Abstract:
Oligodendrocyte (OL) death and remyelination failure lead to progressive neurological deficits in multiple sclerosis (MS) and its animal model, experimental autoimmune encephalomyelitis (EAE). Matrine (MAT), a quinolizidine alkaloid component derived from the root of Sophora flavescens, has the capacity to effectively inhibit central nervous system (CNS) inflammation and to promote neuroregeneration. In the present study we explored its regulatory mechanism on the Wnt/β-catenin/TCF7L2 pathway, a negative modulator for myelination, in MOG35--55 peptide-induced EAE. Our results clearly indicate that MAT treatment reduced the activation of Wnt3a and β-catenin in the CNS of EAE mice, accompanied by the activation of GSK3β and decreased expression of cyclin D1 and Axin2, two target genes of the Wnt3a/β-catenin pathway.
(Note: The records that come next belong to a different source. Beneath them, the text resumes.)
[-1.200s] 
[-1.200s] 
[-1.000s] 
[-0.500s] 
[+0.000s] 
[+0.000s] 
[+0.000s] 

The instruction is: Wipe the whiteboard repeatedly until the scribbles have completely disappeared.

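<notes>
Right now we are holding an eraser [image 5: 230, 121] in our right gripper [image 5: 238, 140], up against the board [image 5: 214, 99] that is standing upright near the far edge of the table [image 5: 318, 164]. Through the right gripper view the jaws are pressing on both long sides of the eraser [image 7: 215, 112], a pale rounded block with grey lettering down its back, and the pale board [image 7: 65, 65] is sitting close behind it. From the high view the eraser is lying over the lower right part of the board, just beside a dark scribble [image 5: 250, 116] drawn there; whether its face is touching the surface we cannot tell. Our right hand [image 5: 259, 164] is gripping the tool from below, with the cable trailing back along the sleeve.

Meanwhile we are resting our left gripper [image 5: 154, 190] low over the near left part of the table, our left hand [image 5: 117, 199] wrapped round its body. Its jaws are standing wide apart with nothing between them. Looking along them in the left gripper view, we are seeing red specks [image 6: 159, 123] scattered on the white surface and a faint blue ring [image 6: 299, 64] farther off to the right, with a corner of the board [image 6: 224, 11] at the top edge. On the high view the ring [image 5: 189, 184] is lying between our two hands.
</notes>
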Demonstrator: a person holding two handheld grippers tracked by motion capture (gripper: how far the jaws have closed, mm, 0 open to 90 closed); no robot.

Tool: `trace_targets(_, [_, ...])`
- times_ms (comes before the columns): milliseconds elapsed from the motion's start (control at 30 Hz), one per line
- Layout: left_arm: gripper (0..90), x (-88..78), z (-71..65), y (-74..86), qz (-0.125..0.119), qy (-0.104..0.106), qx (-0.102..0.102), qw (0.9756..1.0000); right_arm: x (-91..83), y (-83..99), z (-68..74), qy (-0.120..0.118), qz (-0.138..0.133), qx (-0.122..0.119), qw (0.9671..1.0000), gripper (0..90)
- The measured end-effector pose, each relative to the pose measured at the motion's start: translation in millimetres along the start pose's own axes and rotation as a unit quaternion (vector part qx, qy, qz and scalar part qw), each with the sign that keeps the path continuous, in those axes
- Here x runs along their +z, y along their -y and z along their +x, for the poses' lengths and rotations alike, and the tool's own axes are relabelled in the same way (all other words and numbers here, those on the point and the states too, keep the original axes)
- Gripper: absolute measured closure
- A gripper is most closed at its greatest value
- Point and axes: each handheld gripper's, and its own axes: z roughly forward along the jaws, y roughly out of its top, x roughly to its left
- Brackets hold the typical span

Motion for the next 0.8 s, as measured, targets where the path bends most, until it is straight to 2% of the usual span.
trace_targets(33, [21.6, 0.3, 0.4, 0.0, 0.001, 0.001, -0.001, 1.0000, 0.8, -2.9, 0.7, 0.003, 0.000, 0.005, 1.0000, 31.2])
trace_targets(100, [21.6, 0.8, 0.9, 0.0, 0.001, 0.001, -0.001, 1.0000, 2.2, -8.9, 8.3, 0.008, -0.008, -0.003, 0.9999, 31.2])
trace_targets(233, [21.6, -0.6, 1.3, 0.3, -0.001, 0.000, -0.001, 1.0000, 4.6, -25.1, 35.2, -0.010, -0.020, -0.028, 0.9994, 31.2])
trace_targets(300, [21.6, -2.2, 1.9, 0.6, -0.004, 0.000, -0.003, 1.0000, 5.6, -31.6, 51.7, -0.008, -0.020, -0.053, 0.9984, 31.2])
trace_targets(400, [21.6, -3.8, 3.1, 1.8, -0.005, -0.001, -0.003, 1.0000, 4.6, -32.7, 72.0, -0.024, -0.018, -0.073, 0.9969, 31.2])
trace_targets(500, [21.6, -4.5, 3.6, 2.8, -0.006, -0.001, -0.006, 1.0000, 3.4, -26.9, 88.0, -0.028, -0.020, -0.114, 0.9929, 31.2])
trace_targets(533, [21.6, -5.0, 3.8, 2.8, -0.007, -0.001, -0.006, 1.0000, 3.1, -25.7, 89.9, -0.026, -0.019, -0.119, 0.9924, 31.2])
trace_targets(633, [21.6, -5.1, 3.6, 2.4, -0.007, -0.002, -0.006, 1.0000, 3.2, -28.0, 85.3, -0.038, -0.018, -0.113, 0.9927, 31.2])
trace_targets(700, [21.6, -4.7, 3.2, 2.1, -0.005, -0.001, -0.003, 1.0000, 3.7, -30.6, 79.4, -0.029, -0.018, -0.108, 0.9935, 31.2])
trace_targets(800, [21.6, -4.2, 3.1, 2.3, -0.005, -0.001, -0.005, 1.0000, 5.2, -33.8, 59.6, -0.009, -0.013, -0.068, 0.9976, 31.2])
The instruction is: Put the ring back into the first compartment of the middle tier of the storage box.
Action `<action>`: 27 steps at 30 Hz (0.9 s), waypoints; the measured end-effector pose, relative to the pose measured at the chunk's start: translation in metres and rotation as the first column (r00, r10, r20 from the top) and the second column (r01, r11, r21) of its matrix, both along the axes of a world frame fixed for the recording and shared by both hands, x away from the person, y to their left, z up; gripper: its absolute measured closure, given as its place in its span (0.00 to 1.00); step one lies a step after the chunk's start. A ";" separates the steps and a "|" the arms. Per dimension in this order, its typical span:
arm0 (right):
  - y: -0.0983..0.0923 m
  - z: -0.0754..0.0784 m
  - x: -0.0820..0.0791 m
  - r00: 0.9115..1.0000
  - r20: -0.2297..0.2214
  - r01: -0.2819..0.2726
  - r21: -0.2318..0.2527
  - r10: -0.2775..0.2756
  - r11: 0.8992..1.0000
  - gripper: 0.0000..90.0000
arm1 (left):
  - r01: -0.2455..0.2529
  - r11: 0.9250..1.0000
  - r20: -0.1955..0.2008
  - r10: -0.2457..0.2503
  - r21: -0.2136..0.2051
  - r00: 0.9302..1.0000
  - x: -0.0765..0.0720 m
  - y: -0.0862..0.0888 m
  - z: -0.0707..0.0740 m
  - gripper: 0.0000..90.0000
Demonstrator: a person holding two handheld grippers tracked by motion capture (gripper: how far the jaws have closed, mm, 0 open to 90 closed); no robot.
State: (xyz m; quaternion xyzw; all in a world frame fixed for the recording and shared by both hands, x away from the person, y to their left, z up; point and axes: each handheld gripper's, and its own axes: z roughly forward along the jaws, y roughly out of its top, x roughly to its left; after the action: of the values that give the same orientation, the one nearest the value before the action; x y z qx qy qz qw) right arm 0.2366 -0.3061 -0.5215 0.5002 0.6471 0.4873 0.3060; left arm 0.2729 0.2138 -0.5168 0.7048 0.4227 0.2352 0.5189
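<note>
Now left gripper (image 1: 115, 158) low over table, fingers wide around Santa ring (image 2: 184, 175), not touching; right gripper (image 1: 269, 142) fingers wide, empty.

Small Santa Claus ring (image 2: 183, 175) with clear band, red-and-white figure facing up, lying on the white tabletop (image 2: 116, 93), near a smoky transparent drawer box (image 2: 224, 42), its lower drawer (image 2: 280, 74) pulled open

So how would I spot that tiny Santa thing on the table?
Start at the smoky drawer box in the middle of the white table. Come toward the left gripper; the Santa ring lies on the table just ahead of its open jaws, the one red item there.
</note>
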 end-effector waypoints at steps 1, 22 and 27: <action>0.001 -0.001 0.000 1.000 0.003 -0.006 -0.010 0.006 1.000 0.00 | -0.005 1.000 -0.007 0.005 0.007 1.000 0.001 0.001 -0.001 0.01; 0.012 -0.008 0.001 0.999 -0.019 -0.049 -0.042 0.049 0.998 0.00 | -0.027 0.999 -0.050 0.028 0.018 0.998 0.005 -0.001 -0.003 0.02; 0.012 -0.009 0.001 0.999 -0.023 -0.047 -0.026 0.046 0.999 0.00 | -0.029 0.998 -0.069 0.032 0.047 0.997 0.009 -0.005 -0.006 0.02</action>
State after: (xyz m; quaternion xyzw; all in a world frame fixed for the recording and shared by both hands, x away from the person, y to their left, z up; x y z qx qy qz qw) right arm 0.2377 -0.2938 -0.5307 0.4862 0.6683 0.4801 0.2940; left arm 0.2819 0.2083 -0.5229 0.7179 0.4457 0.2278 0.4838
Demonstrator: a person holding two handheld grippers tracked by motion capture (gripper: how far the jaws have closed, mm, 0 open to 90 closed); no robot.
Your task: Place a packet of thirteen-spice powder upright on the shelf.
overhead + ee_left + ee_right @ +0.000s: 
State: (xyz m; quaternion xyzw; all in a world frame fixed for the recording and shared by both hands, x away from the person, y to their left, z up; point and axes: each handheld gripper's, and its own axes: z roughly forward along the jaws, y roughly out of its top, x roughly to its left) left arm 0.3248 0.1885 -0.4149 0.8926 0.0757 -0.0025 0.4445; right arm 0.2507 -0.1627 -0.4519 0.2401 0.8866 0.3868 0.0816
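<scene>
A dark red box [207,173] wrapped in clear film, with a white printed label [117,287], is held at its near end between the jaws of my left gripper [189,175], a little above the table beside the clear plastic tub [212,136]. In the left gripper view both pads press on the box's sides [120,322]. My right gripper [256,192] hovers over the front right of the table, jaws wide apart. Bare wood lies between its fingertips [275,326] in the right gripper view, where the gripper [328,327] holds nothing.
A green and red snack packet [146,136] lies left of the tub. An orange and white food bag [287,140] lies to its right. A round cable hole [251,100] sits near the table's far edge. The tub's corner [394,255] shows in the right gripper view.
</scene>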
In addition, MAT increased OL maturation and myelination, as evidenced by the decreased number of NG2+Olig2+ cells and the increased numbers of MBP+ and CC1+Olig2+ cells. Taken together, these findings indicate that MAT treatment promoted the maturation of OLs and myelin repair, which is closely related to the modulation of the Wnt/β-catenin/TCF7L2 signaling pathway.
摘要:
少突胶质细胞(OL)死亡和髓鞘再生失败导致多发性硬化(MS)及其动物模型的进行性神经功能缺损,实验性自身免疫性脑脊髓炎(EAE)。苦参碱(MAT),一种来自苦参根的喹诺酮苷生物碱成分,具有有效抑制中枢神经系统(CNS)炎症和促进神经再生的能力。在本研究中,我们探讨了其对Wnt/β-catenin/TCF7L2通路的调控机制,髓鞘形成的负调节剂,在MOG35--55肽诱导的EAE中。我们的结果清楚地表明,MAT治疗降低了EAE小鼠CNS中Wnt3a和β-catenin的激活,伴随着Wnt3a/β-catenin途径的两个靶基因GSK3β的激活和cyclinD1和Axin2的表达降低。此外,MAT增加了OL成熟和髓鞘形成,如NG2+Olig2+细胞的数量减少和MBP+和CC1+Olig2+细胞的数量增加所证明的。一起来看,这些发现表明MAT治疗促进了OLs的成熟和髓鞘修复,与Wnt/β-catenin/TCF7L2信号通路的调控密切相关。